- **Problem to solve**: Only the lines running from the one with "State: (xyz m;" to the end of the listing should be returned, each exactly as it appears, with both ends kept.

- **Recorded data**:
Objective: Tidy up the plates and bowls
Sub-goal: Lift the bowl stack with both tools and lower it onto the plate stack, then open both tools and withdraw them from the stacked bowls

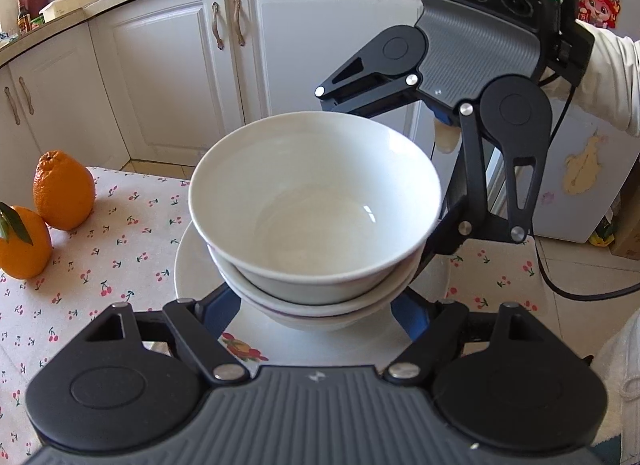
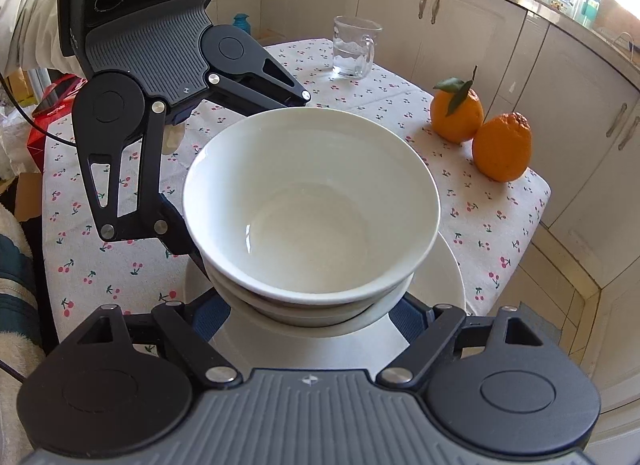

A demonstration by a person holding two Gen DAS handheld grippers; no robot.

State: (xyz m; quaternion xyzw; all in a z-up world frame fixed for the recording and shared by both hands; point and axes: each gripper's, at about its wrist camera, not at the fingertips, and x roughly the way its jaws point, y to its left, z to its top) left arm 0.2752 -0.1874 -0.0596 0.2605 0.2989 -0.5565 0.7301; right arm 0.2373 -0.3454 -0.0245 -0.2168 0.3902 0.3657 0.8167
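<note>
A kitchen with cream cabinets is surrounding a small desk (image 2: 516, 225) that is wearing a cherry-print cloth. Near one edge of it a white plate (image 2: 448, 277) is carrying two nested white bowls, the top bowl (image 2: 312, 201) sitting in the lower bowl (image 2: 320, 311). You are bringing both tools to this stack from opposite sides. Your left claw (image 1: 316, 305) is standing spread wide, its blue-padded fingers (image 1: 216, 313) flanking the lower bowl's base just above the plate; I cannot tell whether they are touching it. Your right claw (image 2: 316, 317) is mirroring that, also spread wide, with one finger on each side of the same bowl. Neither is clamping anything yet. The two-sided approach looks aimed at steadying or lifting the stack evenly, since smooth, rounded bowls could slip from a one-sided pinch. Two oranges (image 2: 480, 133) are sitting together toward the desk's far corner in the right view, and a glass mug (image 2: 354, 49) is standing near the far edge, both well apart from the stack.
</note>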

- **Completed exercise**:
State: (xyz m; quaternion xyzw; all in a z-up world frame fixed for the recording and shared by both hands; point and axes: each gripper's, at about its wrist camera, not at the fingertips, and x roughly the way its jaws point, y to its left, z to its top) left arm 0.2752 -0.1874 -0.0596 0.2605 0.2989 -0.5565 0.7301; right arm 0.2373 -0.3454 -0.0245 -0.2168 0.3902 0.3657 0.8167
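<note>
A kitchen with cream cabinets is surrounding a small desk (image 2: 516, 225) that is wearing a cherry-print cloth. Near one edge of it a white plate (image 2: 448, 277) is carrying two nested white bowls, the top bowl (image 2: 312, 201) sitting in the lower bowl (image 2: 320, 311). You are bringing both tools to this stack from opposite sides. Your left claw (image 1: 316, 305) is standing spread wide, its blue-padded fingers (image 1: 216, 313) flanking the lower bowl's base just above the plate; I cannot tell whether they are touching it. Your right claw (image 2: 316, 317) is mirroring that, also spread wide, with one finger on each side of the same bowl. Neither is clamping anything yet. The two-sided approach looks aimed at steadying or lifting the stack evenly, since smooth, rounded bowls could slip from a one-sided pinch. Two oranges (image 2: 480, 133) are sitting together toward the desk's far corner in the right view, and a glass mug (image 2: 354, 49) is standing near the far edge, both well apart from the stack.
</note>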

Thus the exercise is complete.